As previously described, ATG Search performs natural language processing during indexing and searching, using language-specific dictionaries. The data in the dictionaries drive the analysis of natural language text. ATG Search provides general-purpose data in over 30 languages.
Users can customize four aspects of dictionary data:
Index term definitions—These are the forms of a term ATG Search uses to index the content. Users can define new index terms or replace the definition of existing index terms.
ATG Search performs morphological analysis (see the Morphology section in this chapter) on text to determine what terms to index and query by. A term that is not in the dictionary is not processed for morphological variants or term expansions, so it is important for customers to extend the core dictionary with terms that appear in their content. For example, if the content contains various forms of the term widget, such as widgets, but widget is not in the dictionary, ATG Search indexes widget and widgets separately. However, if widget is added as a noun index term, then widgets will morph to widget, increasing the consistency of the index and search results.
Custom terminology can include compound terms, which act as a single term to improve searches. For example, content that refers to a product called Office System, is indexed by the general terms office and system. However, if this compound term is added to the dictionary, the search treats office system as a single term, only retrieving mentions of it and not just the general terms.
Thesaurus Entries—Users can provide entries for new index terms or replace the entries for existing terms. The main term links to related terms; each link has a strength ranging from equality to weak. A link may or may not be reciprocal; if it is, the related term has the same thesaurus entries as the main term. The main term can also have a parent term, which allows the thesaurus entries of the main term to be propagated up to the parent.

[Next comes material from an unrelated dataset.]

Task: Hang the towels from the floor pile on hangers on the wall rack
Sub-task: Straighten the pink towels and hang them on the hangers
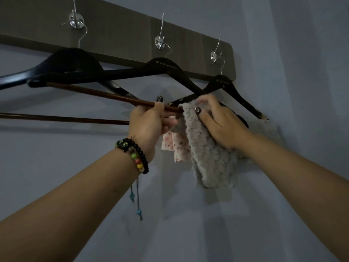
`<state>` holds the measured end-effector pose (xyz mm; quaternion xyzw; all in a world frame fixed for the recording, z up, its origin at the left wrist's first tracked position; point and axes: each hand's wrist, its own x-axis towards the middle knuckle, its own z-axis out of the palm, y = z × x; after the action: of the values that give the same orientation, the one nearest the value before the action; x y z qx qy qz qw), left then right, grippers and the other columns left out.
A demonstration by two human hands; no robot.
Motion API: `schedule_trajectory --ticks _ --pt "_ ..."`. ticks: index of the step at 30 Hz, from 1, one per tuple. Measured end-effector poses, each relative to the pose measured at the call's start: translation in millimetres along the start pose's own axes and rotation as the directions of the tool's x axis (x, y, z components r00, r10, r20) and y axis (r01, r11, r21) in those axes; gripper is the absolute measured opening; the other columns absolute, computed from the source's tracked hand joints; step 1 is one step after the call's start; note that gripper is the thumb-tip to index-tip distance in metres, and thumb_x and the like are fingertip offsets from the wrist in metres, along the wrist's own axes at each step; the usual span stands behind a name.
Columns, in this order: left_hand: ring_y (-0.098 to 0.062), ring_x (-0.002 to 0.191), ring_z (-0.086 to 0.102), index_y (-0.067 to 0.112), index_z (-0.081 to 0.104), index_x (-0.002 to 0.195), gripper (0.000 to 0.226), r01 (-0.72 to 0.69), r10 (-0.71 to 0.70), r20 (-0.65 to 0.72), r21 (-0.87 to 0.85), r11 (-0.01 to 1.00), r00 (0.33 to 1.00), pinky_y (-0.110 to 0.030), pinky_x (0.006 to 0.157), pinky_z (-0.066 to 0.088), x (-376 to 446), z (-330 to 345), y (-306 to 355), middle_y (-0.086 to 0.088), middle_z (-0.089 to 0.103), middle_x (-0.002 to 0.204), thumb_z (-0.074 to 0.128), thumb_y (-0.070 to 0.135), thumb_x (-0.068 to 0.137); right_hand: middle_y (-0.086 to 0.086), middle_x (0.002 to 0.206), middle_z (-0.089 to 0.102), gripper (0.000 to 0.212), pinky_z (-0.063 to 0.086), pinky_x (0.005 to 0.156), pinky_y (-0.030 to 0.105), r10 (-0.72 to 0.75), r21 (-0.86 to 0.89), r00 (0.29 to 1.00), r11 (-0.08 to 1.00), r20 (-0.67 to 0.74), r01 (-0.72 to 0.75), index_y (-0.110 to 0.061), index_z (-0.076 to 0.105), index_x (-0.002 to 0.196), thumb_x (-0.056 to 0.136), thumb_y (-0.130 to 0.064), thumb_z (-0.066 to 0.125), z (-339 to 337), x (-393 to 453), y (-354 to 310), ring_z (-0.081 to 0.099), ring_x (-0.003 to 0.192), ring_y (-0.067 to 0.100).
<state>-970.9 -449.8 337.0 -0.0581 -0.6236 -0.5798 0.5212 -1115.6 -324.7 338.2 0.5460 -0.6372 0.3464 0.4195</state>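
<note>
While your left hand [149,121] pinches the middle hanger's brown bar [113,97], your right hand [219,121] grips the grey towel [209,156] draped over its right end, a pink towel [174,146] behind. The left hanger [62,61] looks bare; the floor pile is out of view.

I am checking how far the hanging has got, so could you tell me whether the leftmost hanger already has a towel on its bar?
No, the leftmost hanger has a bare bar; the grey towel hangs further right, under the right hand.
</note>
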Motion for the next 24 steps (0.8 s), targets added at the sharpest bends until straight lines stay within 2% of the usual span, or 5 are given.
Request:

Term Normalization—Users can define variants of index terms that will be normalized to the standard form. When those variations appear in the content, they are normalized to the main version.
Note the difference between equal-linked terms and equivalent terms. The former means that there are two separate terms that are strongly linked and will behave almost identically in search, except for the literalness factor. The latter means that the equivalent term is normalized into the main term, does not exist separately, and is treated as literally the same term.
Term Weights—Users can provide explicit weights for terms to override the automatic weighting, including using very low-weights to turn terms into stop-words.
ATG Search computes the weight of the index terms to use in its calculation of relevancy. By default, weight is based on a term’s frequency and the size of the indexed content. Explicit weighting overrides automatic weighting. Typically, the term weight data includes low-content terms that may or may not be frequent in the content. Terms with a weight below a certain threshold are considered stop-words and ignored during search.